### [TASK GOAL]
Range to output from the entries below: the line containing "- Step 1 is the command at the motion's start" through the line containing "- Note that". Set it down exactly, ends included, nothing else.

-------- RECORDS FOR THE EXERCISE --------

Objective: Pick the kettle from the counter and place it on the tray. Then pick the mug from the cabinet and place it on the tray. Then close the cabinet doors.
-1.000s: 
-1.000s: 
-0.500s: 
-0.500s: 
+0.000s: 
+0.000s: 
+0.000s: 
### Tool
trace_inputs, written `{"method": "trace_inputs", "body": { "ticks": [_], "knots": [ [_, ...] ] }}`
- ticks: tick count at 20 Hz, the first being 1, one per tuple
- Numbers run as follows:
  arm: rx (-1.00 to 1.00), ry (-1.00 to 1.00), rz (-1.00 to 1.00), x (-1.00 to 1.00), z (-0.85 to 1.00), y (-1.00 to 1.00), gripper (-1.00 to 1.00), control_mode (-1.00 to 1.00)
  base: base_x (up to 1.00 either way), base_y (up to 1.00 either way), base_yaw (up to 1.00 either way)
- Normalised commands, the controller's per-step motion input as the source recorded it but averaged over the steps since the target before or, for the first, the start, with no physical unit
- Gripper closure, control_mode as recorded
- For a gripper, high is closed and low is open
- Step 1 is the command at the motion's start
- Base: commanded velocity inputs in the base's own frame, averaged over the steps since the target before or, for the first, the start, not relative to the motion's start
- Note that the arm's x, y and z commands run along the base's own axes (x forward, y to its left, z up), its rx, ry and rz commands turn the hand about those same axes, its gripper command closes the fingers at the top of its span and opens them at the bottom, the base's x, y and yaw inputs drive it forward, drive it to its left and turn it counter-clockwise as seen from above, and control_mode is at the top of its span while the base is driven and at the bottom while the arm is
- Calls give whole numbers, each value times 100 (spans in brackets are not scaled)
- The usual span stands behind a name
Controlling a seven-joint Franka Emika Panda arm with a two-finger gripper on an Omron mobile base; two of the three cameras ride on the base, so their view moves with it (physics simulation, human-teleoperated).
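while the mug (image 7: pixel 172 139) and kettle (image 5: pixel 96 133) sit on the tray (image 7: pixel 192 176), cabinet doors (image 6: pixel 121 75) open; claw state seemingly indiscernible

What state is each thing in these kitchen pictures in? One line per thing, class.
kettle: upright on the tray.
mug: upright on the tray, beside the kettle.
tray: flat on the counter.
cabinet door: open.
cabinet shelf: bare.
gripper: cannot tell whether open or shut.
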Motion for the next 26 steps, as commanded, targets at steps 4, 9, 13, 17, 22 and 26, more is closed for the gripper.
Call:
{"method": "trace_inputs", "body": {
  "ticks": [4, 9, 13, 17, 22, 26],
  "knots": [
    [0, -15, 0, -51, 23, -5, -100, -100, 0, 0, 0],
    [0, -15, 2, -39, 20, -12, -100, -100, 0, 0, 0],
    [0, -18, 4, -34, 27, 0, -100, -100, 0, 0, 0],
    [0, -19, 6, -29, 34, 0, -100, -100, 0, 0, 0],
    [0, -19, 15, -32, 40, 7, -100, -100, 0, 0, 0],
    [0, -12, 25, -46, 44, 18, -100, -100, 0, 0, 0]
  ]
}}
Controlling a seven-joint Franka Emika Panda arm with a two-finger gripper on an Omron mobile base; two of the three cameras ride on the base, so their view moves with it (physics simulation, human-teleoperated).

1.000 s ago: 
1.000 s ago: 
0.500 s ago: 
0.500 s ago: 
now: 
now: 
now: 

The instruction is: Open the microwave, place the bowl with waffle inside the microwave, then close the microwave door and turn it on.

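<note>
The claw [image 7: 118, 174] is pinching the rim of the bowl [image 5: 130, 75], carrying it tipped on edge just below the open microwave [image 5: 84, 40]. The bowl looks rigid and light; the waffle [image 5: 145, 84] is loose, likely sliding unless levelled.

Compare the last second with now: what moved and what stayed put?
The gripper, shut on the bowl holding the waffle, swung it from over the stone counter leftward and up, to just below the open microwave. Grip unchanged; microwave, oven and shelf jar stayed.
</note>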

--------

### [ANSWER SPACE]
- Step 1 is the command at the motion's start
- Base: commanded velocity inputs in the base's own frame, averaged over the steps since the target before or, for the first, the start, not relative to the motion's start
- Note that the arm's x, y and z commands run along the base's own axes (x forward, y to its left, z up), its rx, ry and rz commands turn the hand about those same axes, its gripper command closes the fingers at the top of its span and opens them at the bottom, the base's x, y and yaw inputs drive it forward, drive it to its left and turn it counter-clockwise as seen from above, and control_mode is at the top of its span while the base is driven and at the bottom while the arm is

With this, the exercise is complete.